- Work order -
Go to the line that contains "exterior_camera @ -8", then write out that line and all that follow to the end of the listing, exactly and without pictures.

- Information shown -
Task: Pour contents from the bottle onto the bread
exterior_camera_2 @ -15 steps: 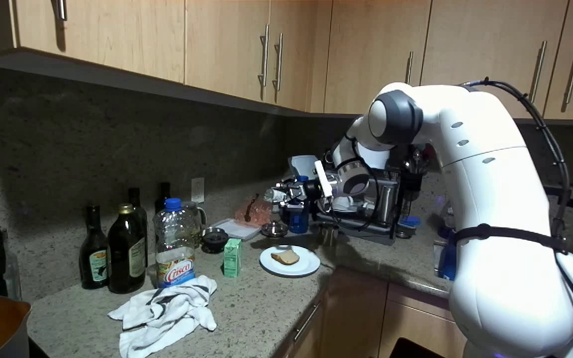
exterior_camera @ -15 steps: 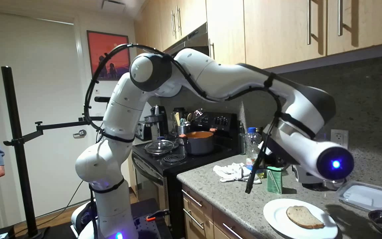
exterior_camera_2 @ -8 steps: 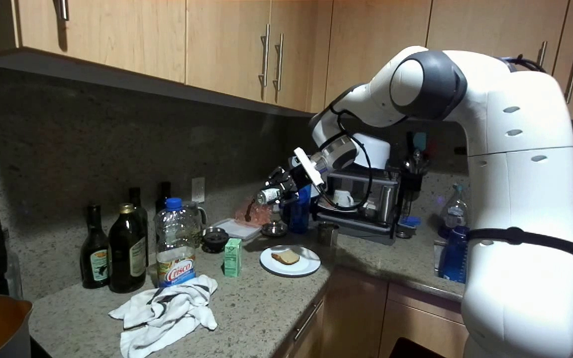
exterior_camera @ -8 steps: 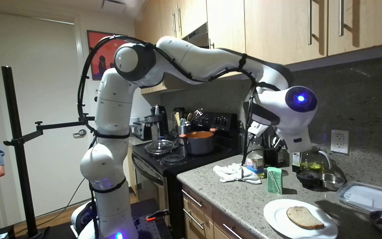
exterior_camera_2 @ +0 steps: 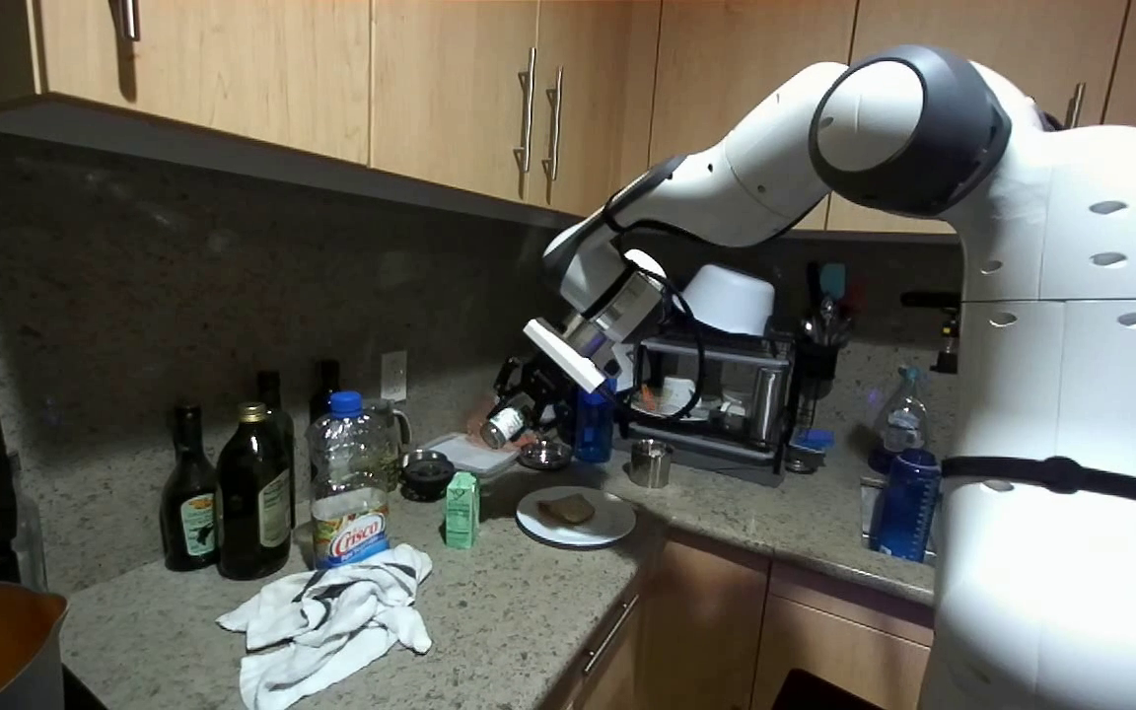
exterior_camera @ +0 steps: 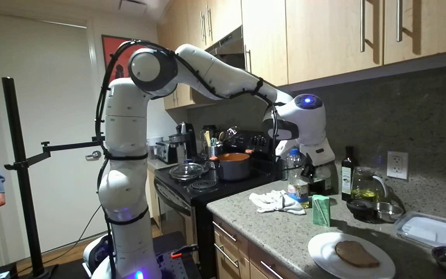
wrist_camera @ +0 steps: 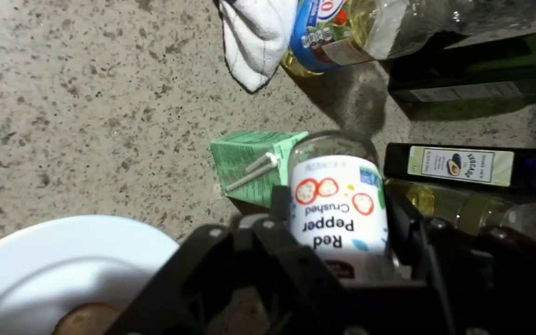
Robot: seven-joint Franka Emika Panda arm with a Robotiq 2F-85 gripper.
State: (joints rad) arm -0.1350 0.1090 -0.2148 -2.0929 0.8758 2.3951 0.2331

- Expected answer -
exterior_camera @ -8 steps: 
exterior_camera_2 @ +0 steps: 
exterior_camera @ +0 steps: 
wrist_camera @ +0 steps: 
Robot: seven-joint Franka Emika Panda arm with a Robotiq 2F-85 gripper.
State: (joints rad) arm -0.1350 0.1090 -0.2148 -2.0929 0.8758 2.3951 0.2331

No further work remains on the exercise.